STRUCTURE AND DEVELOPMENT OF VIRUSES OF THE PSITTACOSIS-LYMPHOGRANULOMA GROUP OBSERVED IN THE ELECTRON MICROSCOPE

Abstract
In thin sections of lungs of mice infected with the Maeda strain, a member of the psittacosis-lymphogranuloma group isolated from a cow, viral forms were classified into elementary bodies, intermediate forms, large forms, and incomplete forms. In addition to these viral forms, the matrix which was considered to be a pre-existing component of viral forms was described. Inclusion bodies, which were intracellular colonies of these viral structures, could be divided into four types according to the prevailing kind of viral structures contained. In chorio-allantoic membranes of embryonated eggs inoculated with Cal 10 strain of meningopneumonitis virus, the development of viral forms was followed according to the lapse of time after inoculation.

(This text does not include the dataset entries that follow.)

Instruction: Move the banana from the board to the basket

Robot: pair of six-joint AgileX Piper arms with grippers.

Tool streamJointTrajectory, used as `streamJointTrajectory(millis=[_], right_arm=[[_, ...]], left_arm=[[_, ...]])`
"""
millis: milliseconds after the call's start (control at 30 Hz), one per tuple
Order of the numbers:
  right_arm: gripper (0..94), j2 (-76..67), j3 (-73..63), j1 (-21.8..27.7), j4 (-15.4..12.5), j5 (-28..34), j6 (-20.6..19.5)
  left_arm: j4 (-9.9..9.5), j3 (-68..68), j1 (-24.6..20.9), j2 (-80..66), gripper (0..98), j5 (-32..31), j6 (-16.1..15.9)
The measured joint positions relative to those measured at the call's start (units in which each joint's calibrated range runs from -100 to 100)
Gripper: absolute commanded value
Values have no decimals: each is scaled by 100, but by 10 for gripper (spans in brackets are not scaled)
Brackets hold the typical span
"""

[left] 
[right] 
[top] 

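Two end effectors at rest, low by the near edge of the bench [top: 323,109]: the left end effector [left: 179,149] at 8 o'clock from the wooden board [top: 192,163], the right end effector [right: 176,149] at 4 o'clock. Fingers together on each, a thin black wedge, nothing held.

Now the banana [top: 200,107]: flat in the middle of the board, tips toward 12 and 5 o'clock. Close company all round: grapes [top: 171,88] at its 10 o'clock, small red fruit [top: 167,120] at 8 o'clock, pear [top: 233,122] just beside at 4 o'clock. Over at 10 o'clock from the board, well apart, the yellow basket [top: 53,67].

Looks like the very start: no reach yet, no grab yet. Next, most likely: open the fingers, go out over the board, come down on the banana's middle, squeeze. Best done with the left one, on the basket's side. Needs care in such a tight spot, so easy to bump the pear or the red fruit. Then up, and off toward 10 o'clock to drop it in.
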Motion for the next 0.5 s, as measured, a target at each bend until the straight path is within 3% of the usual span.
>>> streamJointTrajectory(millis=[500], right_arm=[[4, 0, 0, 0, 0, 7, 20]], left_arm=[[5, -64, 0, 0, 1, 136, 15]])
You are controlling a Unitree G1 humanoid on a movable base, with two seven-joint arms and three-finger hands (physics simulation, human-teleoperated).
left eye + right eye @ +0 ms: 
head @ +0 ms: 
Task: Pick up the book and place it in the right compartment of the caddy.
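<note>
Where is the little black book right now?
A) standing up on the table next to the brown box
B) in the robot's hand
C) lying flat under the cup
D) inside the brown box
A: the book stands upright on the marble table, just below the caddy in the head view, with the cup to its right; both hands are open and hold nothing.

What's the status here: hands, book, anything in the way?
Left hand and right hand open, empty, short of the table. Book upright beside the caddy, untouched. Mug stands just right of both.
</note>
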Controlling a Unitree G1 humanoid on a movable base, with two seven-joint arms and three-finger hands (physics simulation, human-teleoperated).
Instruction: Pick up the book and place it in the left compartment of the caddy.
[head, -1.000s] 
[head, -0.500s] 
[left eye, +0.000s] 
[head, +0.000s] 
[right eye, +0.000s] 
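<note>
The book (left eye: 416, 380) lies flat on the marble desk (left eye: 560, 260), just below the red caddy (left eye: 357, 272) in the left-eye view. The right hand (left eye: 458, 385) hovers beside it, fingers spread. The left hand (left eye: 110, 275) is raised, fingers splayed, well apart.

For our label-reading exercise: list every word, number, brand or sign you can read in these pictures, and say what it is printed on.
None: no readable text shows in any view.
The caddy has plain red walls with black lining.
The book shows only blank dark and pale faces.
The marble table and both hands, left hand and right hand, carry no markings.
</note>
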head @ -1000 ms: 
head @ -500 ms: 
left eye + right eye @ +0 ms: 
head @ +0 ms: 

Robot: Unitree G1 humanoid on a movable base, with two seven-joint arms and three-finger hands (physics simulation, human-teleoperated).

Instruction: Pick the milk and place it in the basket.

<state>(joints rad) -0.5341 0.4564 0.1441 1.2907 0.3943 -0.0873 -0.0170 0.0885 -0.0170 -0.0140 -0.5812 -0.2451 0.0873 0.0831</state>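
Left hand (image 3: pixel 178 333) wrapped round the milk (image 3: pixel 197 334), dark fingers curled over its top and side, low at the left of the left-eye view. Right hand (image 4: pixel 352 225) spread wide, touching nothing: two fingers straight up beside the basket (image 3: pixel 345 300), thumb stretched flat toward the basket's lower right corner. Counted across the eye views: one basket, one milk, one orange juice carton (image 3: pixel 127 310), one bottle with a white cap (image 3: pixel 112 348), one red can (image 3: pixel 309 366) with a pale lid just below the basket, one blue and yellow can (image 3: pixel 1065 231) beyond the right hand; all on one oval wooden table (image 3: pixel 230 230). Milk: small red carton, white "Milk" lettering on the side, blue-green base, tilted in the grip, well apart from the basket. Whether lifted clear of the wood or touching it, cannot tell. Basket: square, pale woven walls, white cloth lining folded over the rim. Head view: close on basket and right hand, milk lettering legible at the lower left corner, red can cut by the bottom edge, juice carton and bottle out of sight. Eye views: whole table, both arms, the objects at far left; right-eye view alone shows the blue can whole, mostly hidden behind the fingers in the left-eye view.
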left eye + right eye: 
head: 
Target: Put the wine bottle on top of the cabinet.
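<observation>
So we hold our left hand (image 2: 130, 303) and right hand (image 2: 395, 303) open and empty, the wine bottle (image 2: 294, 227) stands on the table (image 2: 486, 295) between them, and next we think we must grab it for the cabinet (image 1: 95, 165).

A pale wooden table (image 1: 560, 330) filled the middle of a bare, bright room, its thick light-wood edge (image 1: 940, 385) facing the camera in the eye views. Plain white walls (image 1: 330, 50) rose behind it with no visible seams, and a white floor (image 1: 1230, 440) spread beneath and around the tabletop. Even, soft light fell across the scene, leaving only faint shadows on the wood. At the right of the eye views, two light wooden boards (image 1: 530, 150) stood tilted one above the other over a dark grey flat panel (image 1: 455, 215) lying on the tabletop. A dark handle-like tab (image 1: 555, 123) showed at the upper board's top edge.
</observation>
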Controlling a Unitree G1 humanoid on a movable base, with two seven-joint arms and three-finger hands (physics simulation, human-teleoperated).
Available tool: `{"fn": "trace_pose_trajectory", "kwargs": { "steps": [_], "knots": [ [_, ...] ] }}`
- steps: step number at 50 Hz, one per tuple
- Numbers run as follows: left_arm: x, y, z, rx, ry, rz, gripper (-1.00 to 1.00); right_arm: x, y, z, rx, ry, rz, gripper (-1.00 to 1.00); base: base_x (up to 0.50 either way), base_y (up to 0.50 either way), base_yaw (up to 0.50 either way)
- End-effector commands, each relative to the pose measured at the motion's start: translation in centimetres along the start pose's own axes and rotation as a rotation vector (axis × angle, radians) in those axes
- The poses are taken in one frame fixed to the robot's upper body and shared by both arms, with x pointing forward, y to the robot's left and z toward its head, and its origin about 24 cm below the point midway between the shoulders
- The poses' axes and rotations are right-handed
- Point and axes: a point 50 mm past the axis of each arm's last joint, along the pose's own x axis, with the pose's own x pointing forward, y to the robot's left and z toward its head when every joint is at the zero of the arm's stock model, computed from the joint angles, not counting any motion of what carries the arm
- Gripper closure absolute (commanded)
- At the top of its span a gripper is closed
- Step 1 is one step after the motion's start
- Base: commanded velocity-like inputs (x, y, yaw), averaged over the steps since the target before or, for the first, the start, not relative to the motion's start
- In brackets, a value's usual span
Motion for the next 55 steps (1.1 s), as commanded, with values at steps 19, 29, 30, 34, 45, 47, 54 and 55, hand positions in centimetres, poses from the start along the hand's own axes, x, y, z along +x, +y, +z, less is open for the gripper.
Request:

The matrix was a viral structure which appeared first in the cytoplasm of infected cells. In the next stage, incomplete limiting membranes developed in the periphery of the matrix and enclosed portions of the matrix progressively, thus giving rise to the incomplete forms. Then large forms developed by the completion of limiting membranes. Viral forms in these stages of development were segmented by the constriction of limiting membranes. The large forms reduced in size gradually to transform into intermediate forms, from which elementary bodies, the virus at its terminal stage of development, developed.